Potential Problems with the Study

This was an analysis of several studies involving the use of vitamin E for various diseases. It did not include some observational studies which have shown a correlation between vitamin E used and a reduced risk of coronary disease. Some potential problems that could confound the results of this study include the following:
  • Vitamin E was often used in combination with pharmaceutical drugs being studied; the effects of these combinations were not discussed in the research.

  • The populations being studied mostly consisted of elderly people with chronic diseases. The paper recognizes this as a possible confounder, because elderly, sick people are more likely to be taking high doses of vitamin E. It would not be possible to generalize the findings to a young and healthy population.

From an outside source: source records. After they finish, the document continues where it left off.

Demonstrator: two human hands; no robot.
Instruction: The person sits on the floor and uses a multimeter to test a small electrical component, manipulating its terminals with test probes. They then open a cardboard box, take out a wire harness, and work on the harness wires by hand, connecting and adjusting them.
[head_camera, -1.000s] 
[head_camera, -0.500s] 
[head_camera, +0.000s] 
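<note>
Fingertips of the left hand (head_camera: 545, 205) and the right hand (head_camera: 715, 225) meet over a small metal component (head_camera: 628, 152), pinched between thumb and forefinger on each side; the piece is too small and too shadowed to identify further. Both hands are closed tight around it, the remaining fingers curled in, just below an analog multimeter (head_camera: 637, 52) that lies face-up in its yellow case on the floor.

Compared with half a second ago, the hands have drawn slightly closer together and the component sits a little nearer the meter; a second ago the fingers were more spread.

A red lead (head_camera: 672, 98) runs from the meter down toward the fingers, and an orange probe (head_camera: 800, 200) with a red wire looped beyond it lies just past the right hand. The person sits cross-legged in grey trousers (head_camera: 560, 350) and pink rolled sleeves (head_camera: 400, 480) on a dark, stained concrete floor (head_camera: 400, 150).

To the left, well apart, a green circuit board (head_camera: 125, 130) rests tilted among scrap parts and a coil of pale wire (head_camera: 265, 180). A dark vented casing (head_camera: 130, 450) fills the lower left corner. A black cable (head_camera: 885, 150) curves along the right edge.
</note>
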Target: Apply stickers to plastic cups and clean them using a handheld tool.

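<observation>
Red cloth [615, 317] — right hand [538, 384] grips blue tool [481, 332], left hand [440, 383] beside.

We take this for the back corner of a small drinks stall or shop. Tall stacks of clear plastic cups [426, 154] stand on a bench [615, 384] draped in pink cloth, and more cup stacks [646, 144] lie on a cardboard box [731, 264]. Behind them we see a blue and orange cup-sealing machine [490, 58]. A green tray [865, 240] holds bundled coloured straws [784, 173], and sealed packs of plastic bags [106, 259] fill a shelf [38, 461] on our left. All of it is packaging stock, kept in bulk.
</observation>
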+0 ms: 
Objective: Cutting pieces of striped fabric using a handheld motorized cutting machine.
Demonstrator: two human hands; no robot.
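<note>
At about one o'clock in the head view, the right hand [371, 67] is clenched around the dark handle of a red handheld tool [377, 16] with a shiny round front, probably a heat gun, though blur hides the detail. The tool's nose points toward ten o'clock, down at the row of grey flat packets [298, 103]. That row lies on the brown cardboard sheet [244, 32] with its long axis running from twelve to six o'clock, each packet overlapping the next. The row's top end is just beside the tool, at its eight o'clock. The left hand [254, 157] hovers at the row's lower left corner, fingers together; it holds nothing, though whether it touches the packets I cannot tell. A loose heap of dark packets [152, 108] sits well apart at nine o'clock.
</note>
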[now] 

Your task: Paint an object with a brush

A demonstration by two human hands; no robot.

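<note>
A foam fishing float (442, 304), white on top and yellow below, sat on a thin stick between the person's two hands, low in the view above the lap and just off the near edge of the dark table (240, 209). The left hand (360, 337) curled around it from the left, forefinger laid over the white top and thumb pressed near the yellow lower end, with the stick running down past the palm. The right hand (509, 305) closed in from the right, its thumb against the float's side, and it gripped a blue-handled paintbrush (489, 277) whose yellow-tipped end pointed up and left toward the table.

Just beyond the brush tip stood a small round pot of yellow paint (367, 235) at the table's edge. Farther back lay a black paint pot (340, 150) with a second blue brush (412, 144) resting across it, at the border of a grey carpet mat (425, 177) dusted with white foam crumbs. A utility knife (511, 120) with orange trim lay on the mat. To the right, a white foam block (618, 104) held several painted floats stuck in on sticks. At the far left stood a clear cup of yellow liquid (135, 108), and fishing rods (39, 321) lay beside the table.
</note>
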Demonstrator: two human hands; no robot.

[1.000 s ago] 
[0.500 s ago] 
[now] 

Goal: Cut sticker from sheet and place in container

  • The study looked at different types of research studies that used different protocols and procedures such as different doses of vitamin E taken for different lengths of time.

  • The original studies didn't necessarily differentiate between natural and synthetic vitamin E.

  • Some of the results of the original studies have been questioned.
How Much Vitamin E to Take

The study claims to find a relative risk of 1.05. A relative risk of 1.05 is not really significant for an association between death of any kind and high dose vitamin E consumption, since a relative risk of 1.0 is neutral. Due to the conditions of this study, warnings that claim vitamin E consumption is dangerous are premature. The slight increase of risk may be due to some of the problems noted. Patients currently undertaking high dose vitamin E therapy need not panic, however it is understandable that these people might like to discuss their current therapy with their doctor or nutritionist, but this latest study is not conclusive. Most experts agree that vitamin E is safe.

If you want to take vitamin E to help maintain your good health, it is perfectly safe and beneficial to add vitamin E as a vitamin supplement.

If you eat a low fat diet, Vitamin E could easily be deficient.

If you are considering taking higher doses of vitamin E for therapeutic benefit, consult a health professional first to discuss the side effects of vitamin E, and to help determine a dosage of vitamin E that will benefit you.

  1. Miller ER 3rd, Pastor-Barriuso R, Dalal D, Riemersma RA, Appel LJ, Guallar E., Meta-Analysis: High-Dosage Vitamin E Supplementation May Increase All-Cause Mortality, Ann Intern Med. 2004 Nov 10.
  2. Traber, Maret G., Which Form of Vitamin E, Alpha- or Gamma-Tocopherol, is Better?,Linus Pauling Institute Report.
  3. Cathcart, III, M.D, Robert F., Vitamin E and Leg Cramps,JAMA, Jan. 10, 1972, Vol. 219, No. 2.
  4. Aslam A, Misbah SA, Talbot K, Chapel H, Vitamin E deficiency induced neurological disease in common variable immunodeficiency: two cases and a review of the literature of vitamin E deficiency., Clin Immunol. 2004 Jul;112(1):24-9.
  5. Gray SL, Hanlon JT, Fillenbaum GG, Wall WE Jr, Bales, Predictors of nutritional supplement use by the elderly., Pharmacotherapy. 1996 Jul-Aug;16(4):715-20.
  6. Stampfer MJ, Hennekens CH, Manson JE, Colditz GA, Rosner B, Willett WC, Vitamin E consumption and the risk of coronary disease in women., N Engl J Med. 1993 May 20;328(20):1444-9.
  7. Rimm EB, Stampfer MJ, Ascherio A, Giovannucci E, Colditz GA, Willett WC, Vitamin E consumption and the risk of coronary heart disease in men., N Engl J Med. 1993 May 20;328(20):1450-6.
  8. Position Statement, Council for Responsible Nutrition, November 19, 2002.
  9. Kofman O. S., Shoulson I, Protective Effect or Symptomatic Effect of Deprenyl, N Engl J Med 1993; 328:1715, Jun 10, 1993. Correspondence.